Licenziamento per giusta causa
Il licenziamento per giusta causa, disciplinato dall’art. 2119 c.c., si sostanzia in un licenziamento di tipo disciplinare, motivato dall’inadempimento degli obblighi contrattuali da parte del lavoratore, e comporta l’impossibilità della prosecuzione, anche provvisoria, del rapporto di lavoro. Tuttavia, possono integrare una giusta causa di licenziamento anche comportamenti che esulano dall’inadempimento contrattuale riferibili quindi alla sfera extracontrattuale che hanno come effetto quello di far venire meno il rapporto di fiducia su cui è improntato il rapporto di lavoro.
Tale forma di licenziamento, avente effetto immediato, non impone il rispetto dei termini di preavviso da parte del datore del lavoro, il quale potrà quindi procedere al c.d. “licenziamento in tronco”.
Perché possa ritenersi integrata la giusta causa di licenziamento, “non è necessario che l’elemento soggettivo della condotta del lavoratore si presenti come intenzionale o doloso” in quanto anche un comportamento colposo può determinare una lesione del vincolo fiduciario tale da non consentire la prosecuzione del rapporto di lavoro.

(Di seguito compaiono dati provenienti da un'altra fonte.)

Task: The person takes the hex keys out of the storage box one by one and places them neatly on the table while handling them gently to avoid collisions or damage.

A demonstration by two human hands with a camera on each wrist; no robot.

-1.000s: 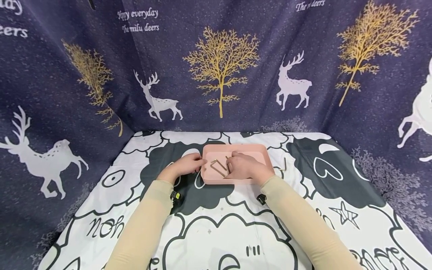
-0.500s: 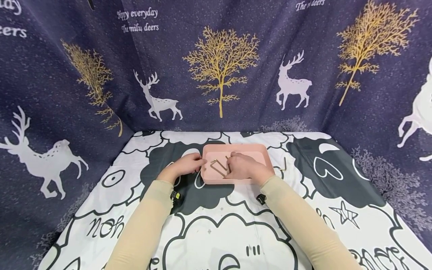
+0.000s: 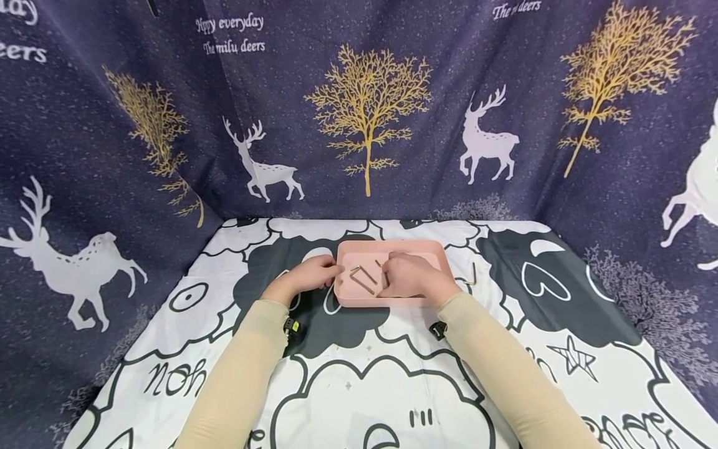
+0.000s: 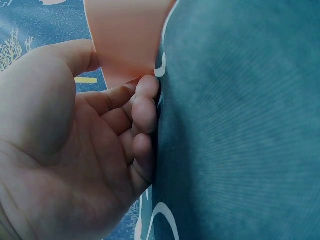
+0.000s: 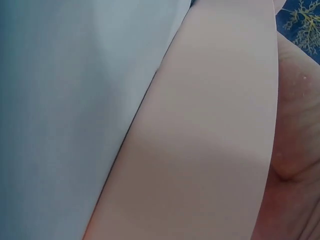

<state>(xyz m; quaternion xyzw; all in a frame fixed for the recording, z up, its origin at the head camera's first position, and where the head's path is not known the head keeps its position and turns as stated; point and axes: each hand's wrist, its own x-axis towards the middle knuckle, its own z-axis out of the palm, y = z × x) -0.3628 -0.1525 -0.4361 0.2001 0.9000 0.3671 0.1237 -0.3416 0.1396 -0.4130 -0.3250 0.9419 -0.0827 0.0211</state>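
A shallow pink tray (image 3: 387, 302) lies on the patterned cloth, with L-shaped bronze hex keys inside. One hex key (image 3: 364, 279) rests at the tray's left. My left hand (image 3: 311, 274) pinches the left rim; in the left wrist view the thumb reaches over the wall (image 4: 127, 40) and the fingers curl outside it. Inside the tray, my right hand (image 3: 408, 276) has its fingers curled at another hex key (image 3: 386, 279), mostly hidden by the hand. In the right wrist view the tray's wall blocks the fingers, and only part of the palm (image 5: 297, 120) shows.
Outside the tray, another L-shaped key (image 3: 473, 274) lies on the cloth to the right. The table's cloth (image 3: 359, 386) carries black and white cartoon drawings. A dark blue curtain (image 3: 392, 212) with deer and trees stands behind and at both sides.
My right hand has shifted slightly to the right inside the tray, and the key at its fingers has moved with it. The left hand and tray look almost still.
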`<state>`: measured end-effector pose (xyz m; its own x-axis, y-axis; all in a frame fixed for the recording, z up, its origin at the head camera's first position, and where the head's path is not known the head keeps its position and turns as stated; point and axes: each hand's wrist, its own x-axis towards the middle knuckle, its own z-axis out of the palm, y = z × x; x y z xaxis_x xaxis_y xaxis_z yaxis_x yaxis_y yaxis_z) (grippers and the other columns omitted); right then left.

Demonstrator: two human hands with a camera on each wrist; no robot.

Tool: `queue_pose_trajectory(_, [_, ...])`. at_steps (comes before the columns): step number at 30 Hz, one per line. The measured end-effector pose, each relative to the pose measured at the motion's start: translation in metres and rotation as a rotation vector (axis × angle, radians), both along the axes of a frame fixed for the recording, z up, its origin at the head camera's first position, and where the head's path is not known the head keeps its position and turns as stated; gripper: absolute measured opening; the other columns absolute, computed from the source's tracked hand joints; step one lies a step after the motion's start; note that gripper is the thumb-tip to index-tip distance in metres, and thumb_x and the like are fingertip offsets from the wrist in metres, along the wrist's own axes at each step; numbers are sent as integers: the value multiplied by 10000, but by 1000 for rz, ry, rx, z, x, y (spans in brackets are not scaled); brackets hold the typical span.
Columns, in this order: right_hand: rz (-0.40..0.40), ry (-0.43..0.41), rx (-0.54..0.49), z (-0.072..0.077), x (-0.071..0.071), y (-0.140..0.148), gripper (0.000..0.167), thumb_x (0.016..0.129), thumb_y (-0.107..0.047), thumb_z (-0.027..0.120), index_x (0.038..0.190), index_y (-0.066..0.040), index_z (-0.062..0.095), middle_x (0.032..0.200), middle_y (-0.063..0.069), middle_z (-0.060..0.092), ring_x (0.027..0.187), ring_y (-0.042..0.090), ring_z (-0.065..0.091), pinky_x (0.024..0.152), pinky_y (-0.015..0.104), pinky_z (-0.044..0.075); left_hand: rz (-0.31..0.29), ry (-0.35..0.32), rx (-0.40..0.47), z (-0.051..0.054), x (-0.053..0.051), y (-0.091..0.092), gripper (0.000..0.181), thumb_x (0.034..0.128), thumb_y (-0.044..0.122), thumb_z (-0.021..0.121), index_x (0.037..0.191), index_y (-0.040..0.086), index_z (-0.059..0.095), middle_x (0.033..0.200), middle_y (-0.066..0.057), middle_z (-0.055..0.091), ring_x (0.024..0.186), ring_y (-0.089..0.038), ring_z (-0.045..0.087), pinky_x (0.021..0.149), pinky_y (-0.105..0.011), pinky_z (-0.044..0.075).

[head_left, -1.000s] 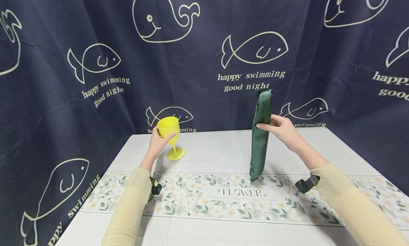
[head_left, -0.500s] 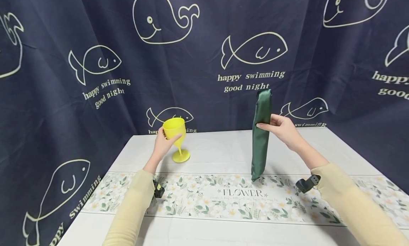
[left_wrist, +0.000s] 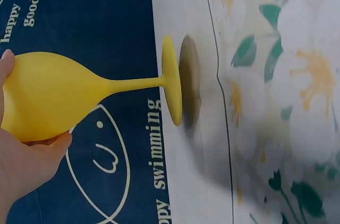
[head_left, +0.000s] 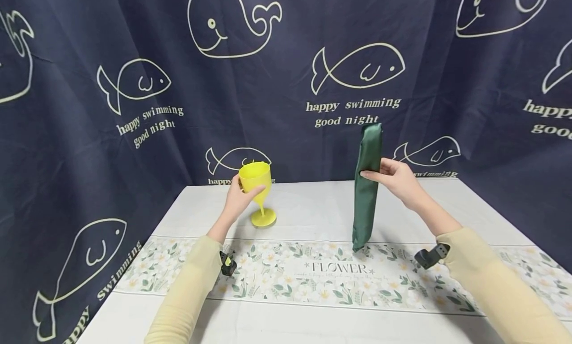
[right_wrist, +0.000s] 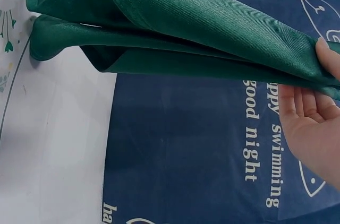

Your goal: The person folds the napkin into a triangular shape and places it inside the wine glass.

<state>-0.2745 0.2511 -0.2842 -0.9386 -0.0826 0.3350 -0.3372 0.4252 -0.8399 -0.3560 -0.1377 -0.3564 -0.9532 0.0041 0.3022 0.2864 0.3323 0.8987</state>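
My left hand (head_left: 239, 197) grips a yellow plastic goblet (head_left: 255, 177) round its bowl, thumb on the near side. The goblet stands nearly upright, tilted a little. In the left wrist view a shadow shows beside the goblet's round foot (left_wrist: 171, 80), which looks slightly apart from the white tabletop. My right hand (head_left: 399, 182) pinches a folded dark green satin cloth napkin (head_left: 367, 195) above its middle. The napkin stands as a long narrow strip, its lower end close to the floral band. In the right wrist view its loose folds (right_wrist: 175, 27) part toward that lower end.
A white table (head_left: 313, 210) lies below, crossed by a floral band (head_left: 304, 279) printed "FLOWER". Dark blue curtains (head_left: 286, 96) with fish and whale outlines rise behind the table and at both sides. Black camera straps (head_left: 431, 257) sit on the wrists.
My left hand has carried the goblet to the right, nearer the napkin. The right hand and the napkin stay almost in place, with the napkin's lower end shifting very slightly.
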Motion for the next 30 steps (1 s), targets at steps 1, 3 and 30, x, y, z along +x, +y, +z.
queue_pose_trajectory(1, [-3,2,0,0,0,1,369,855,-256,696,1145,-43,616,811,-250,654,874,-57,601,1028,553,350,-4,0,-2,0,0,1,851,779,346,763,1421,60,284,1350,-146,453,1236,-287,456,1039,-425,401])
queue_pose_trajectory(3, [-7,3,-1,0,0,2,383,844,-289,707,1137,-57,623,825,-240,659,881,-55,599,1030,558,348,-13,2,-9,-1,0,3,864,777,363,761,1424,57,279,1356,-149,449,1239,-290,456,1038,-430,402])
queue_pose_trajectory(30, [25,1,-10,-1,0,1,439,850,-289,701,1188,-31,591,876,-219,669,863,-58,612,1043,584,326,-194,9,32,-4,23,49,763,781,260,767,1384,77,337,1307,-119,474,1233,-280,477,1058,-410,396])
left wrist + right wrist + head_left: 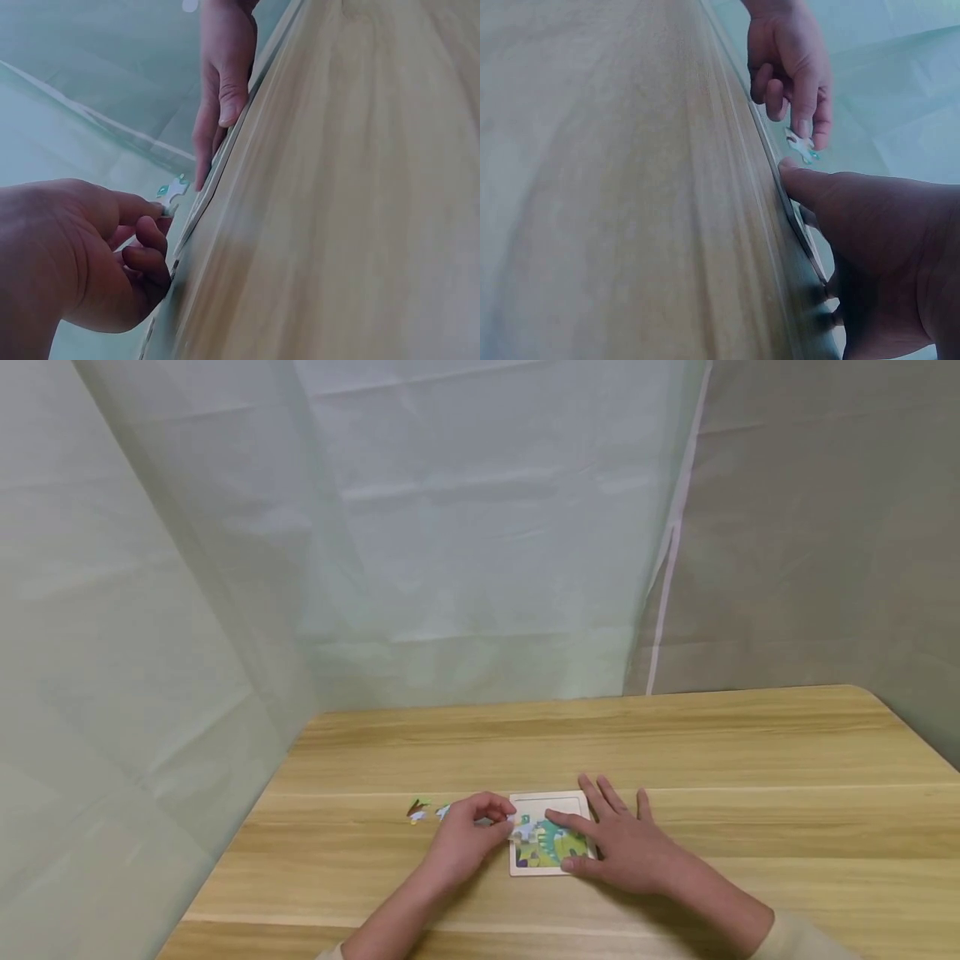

Se a fronte di una condotta grave ed irrimediabile il datore di lavoro può procedere al licenziamento per giusta causa senza comunicare alcun preavviso, di contro, nell’ipotesi del licenziamento per giustificato motivo, sia esso oggettivo o soggettivo, sarà necessaria una comunicazione scritta che ne indichi i motivi a supporto.
In particolare, a fronte di una giusta causa di licenziamento il datore di lavoro dovrà verificare se sussista una condotta da parte del prestatore di lavoro che violi il rapporto di fiducia tra le parti. Tale valutazione dovrà tuttavia tener conto in concreto di tutte le circostanze del caso e, pertanto, della natura e della qualità del rapporto; della posizione professionale; della posizione professionale e della responsabilità del lavoratore nel servizio svolto; dell’importanza delle mansioni del lavoratore nell’organizzazione imprenditoriale; dei motivi che hanno indotto il dipendente a porre in essere il comportamento illecito e l’eventuale intenzionalità o meno del medesimo comportamento, nonchè dei danni che l’azienda ha subìto.
Attraverso una siffatta valutazione sarà possibile in concreto stabilire se sussistano quegli elementi idonei, in termini di gravità, tali da integrare un’ipotesi di licenziamento per giusta causa. L’irrogazione di detta sanzione disciplinare dovrà tuttavia rispettare il carattere della proporzionalità tra i fatti e la sanzione medesima procedendo successivamente, in sede giudiziale, ad una valutazione circa l’adeguatezza della sanzione de quo nel caso determinato.
Sebbene i contratti collettivi di lavoro abbiano provveduto a tipizzare quelle condotte al sussistere delle quali si potrà procedere al licenziamento per giusta causa queste non saranno tuttavia vincolanti per il giudice di merito, il quale dovrà rifarsi alle previsioni di legge.
Un’ipotesi sulla quale di recente si sono pronunciati i giudici di legittimità ha riguardato il caso di un lavoratore il quale in seguito al proprio demansionamento protraeva la propria assenza sul posto di lavoro in maniera ingiustificata legittimando in tal modo il licenziamento da parte del datore di lavoro.
Con sentenza n. 836/2018 la Suprema Corte, Sez. Lav., affermava infatti che “il lavoratore non può rendersi totalmente inadempiente alla prestazione sospendendo ogni attività lavorativa, ove il datore di lavoro assolva a tutti gli altri propri obblighi (pagamento della retribuzione, copertura previdenziale e assicurativa, assicurazione del posto di lavoro), potendo – una parte – rendersi totalmente inadempiente e invocare l’art. 1460 cod. civ. soltanto se è totalmente inadempiente l’altra parte”.
In ragione di quanto affermato dalla Cassazione il dipendente non può arbitrariamente decidere di astenersi dal lavoro rifiutandosi di eseguire la prestazione essendo riconosciuta in capo allo stesso la possibilità di agire in giudizio.